O vice-presidente da CBF, Fernando Sarney, pediu nesta quarta-feira (7) que o Supremo Tribunal Federal (STF) anule o acordo firmado em janeiro, que garantiu a manutenção de Ednaldo Rodrigues na presidência da entidade.
Filho do ex-presidente José Sarney, Fernando foi um dos dirigentes que assinou o documento que possibilitou a permanência de Ednaldo no cargo. No acordo, os dirigentes desistiam de ações judiciais contra Ednaldo. Agora, ele afirma que mudou de ideia devido às denúncias de que a assinatura de outro dos signatários, Antônio Carlos Nunes de Lima, conhecido como coronel Nunes, pode ser falsa.
Na terça-feira, a deputada Daniela do Waguinho, do União Brasil do Rio de Janeiro, apresentou pedido semelhante. Segundo um laudo apresentado por ela, assinado por um médico da CBF, coronel Nunes não tinha plenas condições cognitivas na data da assinatura do acordo, o que gera suspeitas de falsificação.
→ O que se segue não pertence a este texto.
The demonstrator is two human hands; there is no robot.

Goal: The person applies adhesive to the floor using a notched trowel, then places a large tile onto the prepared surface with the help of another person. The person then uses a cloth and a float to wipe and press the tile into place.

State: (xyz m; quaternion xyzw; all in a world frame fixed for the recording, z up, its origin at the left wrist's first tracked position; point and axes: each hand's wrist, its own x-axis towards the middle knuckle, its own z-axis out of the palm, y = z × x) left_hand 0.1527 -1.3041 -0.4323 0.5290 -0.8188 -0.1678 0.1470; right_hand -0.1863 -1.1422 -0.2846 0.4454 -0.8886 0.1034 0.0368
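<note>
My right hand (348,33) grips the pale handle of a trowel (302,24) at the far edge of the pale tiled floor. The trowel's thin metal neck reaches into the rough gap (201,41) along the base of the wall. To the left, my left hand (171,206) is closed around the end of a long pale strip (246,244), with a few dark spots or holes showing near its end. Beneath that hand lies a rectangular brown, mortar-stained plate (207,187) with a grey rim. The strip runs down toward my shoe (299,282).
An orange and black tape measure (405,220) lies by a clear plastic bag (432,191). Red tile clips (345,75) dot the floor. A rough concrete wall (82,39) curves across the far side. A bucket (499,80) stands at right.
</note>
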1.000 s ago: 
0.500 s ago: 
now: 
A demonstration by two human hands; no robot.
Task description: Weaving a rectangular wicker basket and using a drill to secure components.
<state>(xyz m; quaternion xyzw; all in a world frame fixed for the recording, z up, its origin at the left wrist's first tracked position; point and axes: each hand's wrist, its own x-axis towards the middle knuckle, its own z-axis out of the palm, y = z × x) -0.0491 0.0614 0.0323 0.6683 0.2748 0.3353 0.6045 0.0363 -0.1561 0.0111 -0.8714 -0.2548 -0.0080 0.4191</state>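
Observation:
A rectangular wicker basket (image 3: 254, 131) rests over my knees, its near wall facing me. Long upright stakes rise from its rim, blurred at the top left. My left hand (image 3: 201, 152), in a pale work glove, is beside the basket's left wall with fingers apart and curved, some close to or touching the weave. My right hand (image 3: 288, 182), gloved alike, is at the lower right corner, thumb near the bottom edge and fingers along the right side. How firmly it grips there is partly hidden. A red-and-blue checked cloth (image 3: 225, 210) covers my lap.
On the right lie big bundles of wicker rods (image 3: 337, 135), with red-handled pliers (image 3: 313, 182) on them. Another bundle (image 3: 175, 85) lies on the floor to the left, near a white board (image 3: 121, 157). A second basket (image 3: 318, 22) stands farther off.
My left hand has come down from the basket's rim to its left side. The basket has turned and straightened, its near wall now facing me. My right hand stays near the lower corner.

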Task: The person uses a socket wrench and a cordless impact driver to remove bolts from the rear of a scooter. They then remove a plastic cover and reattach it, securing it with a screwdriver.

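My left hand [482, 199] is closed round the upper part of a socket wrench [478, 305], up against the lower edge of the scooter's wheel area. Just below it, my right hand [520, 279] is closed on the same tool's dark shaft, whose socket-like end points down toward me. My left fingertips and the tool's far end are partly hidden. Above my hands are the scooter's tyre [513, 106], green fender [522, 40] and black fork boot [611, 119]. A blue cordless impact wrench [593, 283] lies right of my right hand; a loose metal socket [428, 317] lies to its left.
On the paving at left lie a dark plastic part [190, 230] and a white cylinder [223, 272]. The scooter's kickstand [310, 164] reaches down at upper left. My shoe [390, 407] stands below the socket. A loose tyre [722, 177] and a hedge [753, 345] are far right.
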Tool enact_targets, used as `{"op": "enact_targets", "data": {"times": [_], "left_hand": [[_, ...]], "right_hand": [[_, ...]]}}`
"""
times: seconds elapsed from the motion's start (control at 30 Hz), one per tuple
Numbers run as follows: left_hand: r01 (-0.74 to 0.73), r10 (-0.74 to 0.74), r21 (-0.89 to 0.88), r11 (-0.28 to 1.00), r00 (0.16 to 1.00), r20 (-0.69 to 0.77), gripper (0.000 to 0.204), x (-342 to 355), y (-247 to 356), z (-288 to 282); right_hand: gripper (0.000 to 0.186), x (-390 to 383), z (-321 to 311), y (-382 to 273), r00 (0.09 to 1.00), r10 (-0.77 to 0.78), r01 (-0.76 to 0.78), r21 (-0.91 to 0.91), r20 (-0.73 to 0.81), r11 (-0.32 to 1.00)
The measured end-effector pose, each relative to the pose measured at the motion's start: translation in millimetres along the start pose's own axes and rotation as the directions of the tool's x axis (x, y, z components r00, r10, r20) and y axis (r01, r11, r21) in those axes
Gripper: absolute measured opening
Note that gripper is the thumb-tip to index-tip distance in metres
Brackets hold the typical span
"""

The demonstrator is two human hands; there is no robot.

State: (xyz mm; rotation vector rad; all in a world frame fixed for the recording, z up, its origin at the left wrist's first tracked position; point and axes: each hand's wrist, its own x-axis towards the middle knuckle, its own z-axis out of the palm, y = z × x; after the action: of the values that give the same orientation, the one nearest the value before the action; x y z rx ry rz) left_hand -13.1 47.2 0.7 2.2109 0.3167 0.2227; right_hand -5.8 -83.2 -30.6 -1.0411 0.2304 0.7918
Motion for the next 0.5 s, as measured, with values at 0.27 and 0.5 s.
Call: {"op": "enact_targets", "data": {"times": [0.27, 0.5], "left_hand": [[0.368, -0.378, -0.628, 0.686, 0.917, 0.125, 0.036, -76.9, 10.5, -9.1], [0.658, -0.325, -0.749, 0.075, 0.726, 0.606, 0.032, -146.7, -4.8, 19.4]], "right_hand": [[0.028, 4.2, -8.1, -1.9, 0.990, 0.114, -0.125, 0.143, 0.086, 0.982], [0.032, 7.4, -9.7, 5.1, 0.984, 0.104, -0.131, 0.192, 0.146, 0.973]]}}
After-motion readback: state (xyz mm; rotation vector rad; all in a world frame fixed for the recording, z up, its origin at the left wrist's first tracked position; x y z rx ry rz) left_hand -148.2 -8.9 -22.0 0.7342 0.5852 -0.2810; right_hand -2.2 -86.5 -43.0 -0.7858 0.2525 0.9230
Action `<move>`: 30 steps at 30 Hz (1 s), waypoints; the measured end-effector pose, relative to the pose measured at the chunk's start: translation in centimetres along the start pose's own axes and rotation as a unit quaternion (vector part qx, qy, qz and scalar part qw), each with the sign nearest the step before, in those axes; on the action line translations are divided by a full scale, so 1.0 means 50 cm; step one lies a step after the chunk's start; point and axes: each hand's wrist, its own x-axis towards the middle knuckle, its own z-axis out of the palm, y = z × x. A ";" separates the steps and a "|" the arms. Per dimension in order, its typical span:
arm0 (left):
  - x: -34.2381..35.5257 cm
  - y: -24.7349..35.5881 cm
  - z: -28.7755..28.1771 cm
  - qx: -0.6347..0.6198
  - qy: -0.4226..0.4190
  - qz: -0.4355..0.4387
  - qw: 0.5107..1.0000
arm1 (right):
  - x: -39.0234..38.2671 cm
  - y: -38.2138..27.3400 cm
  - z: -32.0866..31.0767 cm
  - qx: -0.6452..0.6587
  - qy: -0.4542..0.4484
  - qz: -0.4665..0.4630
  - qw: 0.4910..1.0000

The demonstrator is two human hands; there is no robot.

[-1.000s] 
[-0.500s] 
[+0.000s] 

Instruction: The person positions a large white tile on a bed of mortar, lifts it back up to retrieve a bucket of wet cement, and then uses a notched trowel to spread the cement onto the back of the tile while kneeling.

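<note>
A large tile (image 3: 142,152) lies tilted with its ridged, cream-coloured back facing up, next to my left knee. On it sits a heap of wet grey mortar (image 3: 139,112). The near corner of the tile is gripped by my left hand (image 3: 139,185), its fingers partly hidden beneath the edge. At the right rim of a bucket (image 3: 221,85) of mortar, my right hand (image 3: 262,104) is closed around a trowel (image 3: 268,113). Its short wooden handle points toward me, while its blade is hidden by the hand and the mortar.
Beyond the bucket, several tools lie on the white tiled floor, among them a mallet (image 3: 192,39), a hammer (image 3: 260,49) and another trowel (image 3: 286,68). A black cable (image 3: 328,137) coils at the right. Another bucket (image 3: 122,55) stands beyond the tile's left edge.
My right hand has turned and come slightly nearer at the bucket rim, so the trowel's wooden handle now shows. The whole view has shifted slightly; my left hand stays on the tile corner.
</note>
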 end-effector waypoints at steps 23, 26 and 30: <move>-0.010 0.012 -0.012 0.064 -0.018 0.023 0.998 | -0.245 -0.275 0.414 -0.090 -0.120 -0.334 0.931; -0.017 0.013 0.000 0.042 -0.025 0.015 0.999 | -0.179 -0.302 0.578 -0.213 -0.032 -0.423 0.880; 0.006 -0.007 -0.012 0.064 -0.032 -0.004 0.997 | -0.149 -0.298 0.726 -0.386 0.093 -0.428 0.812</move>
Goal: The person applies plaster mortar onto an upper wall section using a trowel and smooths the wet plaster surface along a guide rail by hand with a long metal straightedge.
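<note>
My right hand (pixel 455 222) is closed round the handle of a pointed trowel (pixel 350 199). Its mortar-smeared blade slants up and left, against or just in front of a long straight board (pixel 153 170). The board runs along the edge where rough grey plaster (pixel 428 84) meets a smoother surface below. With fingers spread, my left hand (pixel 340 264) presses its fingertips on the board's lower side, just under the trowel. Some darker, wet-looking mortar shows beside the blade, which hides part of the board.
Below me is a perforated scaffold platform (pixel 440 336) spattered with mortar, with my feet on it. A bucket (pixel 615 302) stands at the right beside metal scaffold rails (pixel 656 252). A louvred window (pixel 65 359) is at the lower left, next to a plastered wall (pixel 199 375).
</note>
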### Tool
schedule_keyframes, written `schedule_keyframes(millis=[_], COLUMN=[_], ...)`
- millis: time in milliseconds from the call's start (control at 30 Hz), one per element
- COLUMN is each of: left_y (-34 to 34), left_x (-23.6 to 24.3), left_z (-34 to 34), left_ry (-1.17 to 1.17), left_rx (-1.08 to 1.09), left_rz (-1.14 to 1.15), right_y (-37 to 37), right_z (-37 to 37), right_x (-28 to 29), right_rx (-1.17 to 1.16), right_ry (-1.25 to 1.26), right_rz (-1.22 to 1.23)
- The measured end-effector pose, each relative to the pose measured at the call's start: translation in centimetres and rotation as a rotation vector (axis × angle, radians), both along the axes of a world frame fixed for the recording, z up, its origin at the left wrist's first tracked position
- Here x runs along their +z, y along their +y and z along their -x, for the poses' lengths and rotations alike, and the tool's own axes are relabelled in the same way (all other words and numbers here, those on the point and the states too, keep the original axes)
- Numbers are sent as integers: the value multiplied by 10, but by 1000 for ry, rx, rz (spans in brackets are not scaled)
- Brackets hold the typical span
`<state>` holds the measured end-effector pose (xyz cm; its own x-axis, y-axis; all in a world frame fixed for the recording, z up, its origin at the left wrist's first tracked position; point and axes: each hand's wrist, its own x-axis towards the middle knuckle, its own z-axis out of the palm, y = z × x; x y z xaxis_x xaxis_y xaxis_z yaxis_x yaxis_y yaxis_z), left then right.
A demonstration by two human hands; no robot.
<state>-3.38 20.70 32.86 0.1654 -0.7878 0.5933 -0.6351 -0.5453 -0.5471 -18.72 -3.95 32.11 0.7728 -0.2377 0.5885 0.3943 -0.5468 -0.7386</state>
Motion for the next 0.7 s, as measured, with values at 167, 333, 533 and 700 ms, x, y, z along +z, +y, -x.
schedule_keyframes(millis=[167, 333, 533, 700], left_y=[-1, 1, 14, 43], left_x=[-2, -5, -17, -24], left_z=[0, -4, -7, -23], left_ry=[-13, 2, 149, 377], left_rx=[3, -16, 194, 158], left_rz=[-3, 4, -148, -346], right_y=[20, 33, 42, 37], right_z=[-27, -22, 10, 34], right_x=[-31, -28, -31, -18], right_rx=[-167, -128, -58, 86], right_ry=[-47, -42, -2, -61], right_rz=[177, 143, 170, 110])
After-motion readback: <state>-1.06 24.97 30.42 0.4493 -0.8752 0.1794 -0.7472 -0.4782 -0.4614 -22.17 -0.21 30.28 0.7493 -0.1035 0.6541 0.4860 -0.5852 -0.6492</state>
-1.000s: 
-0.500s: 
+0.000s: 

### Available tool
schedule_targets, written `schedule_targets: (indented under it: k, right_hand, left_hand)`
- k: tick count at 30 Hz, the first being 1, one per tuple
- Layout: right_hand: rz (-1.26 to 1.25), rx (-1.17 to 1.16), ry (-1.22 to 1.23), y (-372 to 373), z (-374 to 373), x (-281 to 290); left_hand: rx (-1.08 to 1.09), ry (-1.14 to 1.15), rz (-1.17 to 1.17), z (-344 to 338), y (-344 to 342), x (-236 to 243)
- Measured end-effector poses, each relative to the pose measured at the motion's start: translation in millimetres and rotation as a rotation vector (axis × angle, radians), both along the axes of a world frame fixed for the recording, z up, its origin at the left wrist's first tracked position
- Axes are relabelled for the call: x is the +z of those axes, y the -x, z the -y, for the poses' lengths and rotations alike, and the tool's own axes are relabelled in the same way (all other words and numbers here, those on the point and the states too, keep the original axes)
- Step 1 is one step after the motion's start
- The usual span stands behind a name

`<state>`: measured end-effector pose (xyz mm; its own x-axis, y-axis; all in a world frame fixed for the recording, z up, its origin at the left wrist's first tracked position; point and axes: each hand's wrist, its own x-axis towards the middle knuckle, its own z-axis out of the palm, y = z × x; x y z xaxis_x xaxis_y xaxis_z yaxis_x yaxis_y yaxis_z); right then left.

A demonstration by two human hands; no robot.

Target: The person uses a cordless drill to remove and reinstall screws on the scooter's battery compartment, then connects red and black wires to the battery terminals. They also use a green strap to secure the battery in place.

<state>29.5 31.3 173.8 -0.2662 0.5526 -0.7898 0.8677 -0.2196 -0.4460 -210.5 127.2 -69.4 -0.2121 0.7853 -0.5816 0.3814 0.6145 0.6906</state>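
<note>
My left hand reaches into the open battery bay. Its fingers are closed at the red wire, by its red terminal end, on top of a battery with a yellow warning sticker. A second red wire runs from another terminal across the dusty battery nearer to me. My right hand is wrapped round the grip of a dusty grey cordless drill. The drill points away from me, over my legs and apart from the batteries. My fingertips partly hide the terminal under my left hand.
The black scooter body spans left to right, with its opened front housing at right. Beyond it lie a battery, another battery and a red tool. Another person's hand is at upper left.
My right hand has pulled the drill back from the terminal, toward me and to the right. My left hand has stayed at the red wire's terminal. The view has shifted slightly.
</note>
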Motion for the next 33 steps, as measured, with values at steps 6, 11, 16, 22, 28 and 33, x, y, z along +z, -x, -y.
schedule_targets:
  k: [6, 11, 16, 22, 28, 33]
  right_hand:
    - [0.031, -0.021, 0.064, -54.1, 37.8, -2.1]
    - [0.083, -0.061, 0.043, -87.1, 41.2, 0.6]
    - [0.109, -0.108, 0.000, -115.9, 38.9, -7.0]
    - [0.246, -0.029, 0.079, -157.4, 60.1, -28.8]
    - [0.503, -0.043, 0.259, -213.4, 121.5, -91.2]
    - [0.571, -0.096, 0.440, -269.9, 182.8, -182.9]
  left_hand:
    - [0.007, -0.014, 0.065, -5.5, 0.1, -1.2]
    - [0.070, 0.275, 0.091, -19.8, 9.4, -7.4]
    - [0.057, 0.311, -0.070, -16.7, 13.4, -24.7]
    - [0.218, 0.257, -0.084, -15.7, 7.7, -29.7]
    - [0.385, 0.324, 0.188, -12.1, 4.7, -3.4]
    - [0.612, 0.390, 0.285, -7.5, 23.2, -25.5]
Mas, como a deputada não é dirigente CBF, a ação fica prejudicada. Como vice-presidente, Fernando Sarney pode fazer isso.
No documento com assinatura suspeita, os dirigentes concordavam em desistir de ações judiciais para remover Ednaldo da presidência. Ele estava pendurado no cargo desde janeiro de 2024, graças a uma liminar concedida pelo ministro Gilmar Mendes.
Na ação, Fernando Sarney pede que o Supremo anule o acordo entre os dirigentes, que garante Ednaldo no poder. Pede que seja reconsiderada a liminar do ministro Gilmar Mendes, que brecou ações contra Ednaldo e que o caso seja enviado ao Ministério Público.